Can I switch lawyers now for my old Chesapeake recalled car part injury?
Yes - in Virginia, you can usually change lawyers even after a case has started. But the harder question, and the one that matters most, is whether your product claim is still alive and against the right defendant.
Virginia's basic deadline for most injury lawsuits is 2 years from the date of injury under Va. Code § 8.01-243. If your recalled car part injured you more than 2 years ago and no lawsuit was filed in time, switching lawyers will not fix that.
If a lawsuit was filed before the deadline, you can still change attorneys. The new lawyer normally files a substitution with the Chesapeake or Norfolk court handling the case. Your old lawyer may claim a lien for fees and case costs from any later recovery, which matters if medical bills or health-plan reimbursement claims are piling up around tax season.
The follow-up question you should be asking is: who should have been sued - manufacturer, seller, installer, or all three?
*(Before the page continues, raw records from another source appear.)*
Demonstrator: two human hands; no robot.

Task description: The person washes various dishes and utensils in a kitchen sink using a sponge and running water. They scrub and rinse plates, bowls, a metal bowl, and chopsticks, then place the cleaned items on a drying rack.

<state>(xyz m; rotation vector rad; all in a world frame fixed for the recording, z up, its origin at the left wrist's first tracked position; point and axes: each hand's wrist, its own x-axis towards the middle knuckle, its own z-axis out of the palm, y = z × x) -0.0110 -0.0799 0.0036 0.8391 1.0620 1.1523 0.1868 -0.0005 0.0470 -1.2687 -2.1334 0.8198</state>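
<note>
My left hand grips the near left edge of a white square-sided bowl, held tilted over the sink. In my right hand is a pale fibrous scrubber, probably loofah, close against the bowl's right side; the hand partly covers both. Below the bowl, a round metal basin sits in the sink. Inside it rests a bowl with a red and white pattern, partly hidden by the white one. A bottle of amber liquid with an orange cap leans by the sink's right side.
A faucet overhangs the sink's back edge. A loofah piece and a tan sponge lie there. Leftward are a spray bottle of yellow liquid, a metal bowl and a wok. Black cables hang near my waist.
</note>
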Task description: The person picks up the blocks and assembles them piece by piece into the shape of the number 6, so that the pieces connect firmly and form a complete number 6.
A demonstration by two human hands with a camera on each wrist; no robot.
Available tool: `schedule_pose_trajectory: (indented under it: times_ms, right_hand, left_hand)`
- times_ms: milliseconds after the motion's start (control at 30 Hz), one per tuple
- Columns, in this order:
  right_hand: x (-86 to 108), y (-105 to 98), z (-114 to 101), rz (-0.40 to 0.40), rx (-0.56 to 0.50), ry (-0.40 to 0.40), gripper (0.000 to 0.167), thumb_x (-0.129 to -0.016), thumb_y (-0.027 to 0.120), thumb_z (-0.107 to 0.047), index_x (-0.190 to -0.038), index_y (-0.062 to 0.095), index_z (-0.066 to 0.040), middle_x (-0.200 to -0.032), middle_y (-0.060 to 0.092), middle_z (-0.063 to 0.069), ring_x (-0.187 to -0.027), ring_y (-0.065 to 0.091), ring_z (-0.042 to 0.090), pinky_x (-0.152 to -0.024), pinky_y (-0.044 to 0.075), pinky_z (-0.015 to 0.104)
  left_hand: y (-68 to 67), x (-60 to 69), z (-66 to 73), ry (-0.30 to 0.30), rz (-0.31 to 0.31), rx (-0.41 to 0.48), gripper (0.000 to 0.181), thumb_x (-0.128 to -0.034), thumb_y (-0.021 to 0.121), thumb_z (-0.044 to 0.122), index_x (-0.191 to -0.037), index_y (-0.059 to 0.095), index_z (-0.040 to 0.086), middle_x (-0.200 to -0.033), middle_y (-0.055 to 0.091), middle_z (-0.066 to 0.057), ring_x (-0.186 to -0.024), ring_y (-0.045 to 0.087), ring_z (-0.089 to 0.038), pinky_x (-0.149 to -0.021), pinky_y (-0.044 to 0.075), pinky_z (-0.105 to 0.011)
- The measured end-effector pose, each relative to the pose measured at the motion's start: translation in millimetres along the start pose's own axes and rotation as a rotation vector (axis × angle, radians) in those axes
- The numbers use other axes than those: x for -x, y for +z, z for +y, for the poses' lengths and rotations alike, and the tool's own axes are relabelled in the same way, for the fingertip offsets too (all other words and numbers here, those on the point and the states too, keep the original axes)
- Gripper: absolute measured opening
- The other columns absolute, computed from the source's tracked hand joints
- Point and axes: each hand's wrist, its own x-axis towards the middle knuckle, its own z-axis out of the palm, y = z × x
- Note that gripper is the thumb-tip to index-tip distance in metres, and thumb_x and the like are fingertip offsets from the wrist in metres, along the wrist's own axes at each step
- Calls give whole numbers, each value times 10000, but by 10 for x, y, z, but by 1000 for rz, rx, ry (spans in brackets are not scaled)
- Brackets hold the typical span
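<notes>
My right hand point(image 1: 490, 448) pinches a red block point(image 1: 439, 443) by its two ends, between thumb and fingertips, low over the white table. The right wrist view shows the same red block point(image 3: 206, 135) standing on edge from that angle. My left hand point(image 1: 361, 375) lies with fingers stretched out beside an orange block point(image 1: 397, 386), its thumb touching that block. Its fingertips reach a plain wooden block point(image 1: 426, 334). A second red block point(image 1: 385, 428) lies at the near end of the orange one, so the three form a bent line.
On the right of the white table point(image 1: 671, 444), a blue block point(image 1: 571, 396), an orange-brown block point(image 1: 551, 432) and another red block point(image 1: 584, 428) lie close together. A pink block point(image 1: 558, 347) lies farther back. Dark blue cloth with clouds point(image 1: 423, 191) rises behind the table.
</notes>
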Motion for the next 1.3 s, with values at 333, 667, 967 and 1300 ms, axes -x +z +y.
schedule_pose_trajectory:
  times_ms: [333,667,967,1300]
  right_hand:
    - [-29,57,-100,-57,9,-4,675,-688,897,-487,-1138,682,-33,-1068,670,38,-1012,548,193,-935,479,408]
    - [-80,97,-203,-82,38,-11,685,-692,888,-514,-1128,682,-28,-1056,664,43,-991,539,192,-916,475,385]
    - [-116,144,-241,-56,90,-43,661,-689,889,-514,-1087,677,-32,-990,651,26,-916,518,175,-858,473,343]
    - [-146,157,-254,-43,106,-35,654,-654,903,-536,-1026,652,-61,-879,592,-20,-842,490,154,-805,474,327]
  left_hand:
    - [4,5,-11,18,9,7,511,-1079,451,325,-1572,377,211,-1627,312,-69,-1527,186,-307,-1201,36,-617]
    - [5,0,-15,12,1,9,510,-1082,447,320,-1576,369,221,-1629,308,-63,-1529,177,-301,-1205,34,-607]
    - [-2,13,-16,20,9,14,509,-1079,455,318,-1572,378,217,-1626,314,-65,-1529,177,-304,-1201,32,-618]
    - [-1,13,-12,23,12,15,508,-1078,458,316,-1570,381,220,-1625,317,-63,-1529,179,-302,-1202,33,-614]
That matters because Virginia does not recognize strict liability for most product-injury cases. These cases are usually built on:
- Negligence
- Breach of warranty
- Sometimes failure to warn or faulty installation
A recall helps, but it is not automatic proof. It may show the manufacturer knew of a defect, but you still need to connect that defect to your crash or injury. If a shop in Chesapeake installed the part wrong, or a seller put the wrong recalled part into circulation, the target may not be just the manufacturer.
Virginia is also a contributory negligence state. If the defense can show you were even 1% at fault, recovery can be barred. In a car-part case, that often turns into arguments about maintenance, ignored warning lights, or delayed repairs after a recall notice.
The information above is educational and does not create an attorney-client relationship. Every injury case turns on its own facts. If you're dealing with this right now, get a professional opinion.